Book by Gerard Koppel '79
Book by Gerard Koppel ’79

“The grid made New York an orderly place, especially in contrast with the jumbled, unplanned streets of the Dutch, English, and early American period,” Koeppel said. “The grid today makes Manhattan easily comprehensible, for people navigating the city by foot or surface transportation, up to developers siting and constructing buildings. These same benefits are also detriments. New York is not a city to happily ‘get lost’ in like Paris, nor does it possess the beauty of varied building forms and public spaces of less rigidly planned cities.”
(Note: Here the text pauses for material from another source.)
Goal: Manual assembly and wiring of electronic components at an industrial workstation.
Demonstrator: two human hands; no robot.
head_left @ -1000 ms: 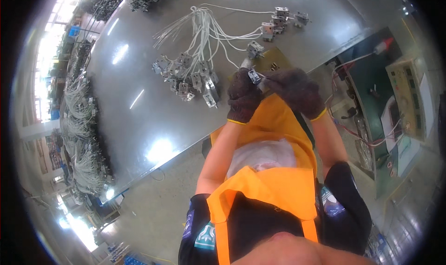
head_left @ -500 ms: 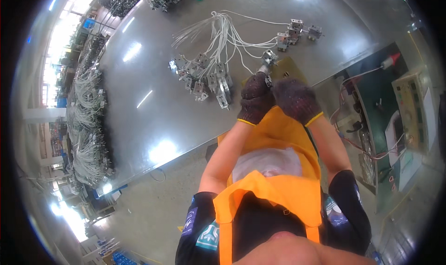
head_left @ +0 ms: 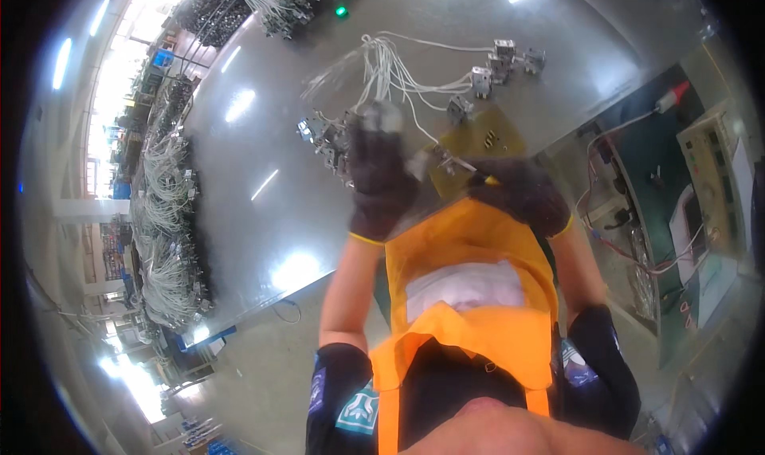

In his recent review of the book in The New Yorker, Adam Gopnik wrote: “Koeppel argues, convincingly, that the show of hardheaded rationality here is merely a show. There was no good commercial reason to make a thrifty city of intersections at right angles. London, the model of an imperial commercial city, had its ovals and organic oddities and still prospered. Philadelphia had lovely squares interrupting its own version of the grid. Straight-sided and right-angled houses can be built in circles as well as on street corners. The details of New York’s grid turn out to be surprisingly haphazard and improvisational in their origins. As Koeppel points out, no one has ever provided a good explanation for why the wide two-way streets were chosen to fall where they do—at 14th, 23rd, 24th. In general, he persuades us, the impulse behind the grid was less the rationalizing impulses of the Enlightenment than the eternal desire of a bureaucratic commission to finish its report, accented, later, by the eternal real-estate developers’ urge to have regularized lots to develop.”

Koeppel also is the author of Bond of Union: Building the Erie Canal and the American Empire and Water for Gotham: A History.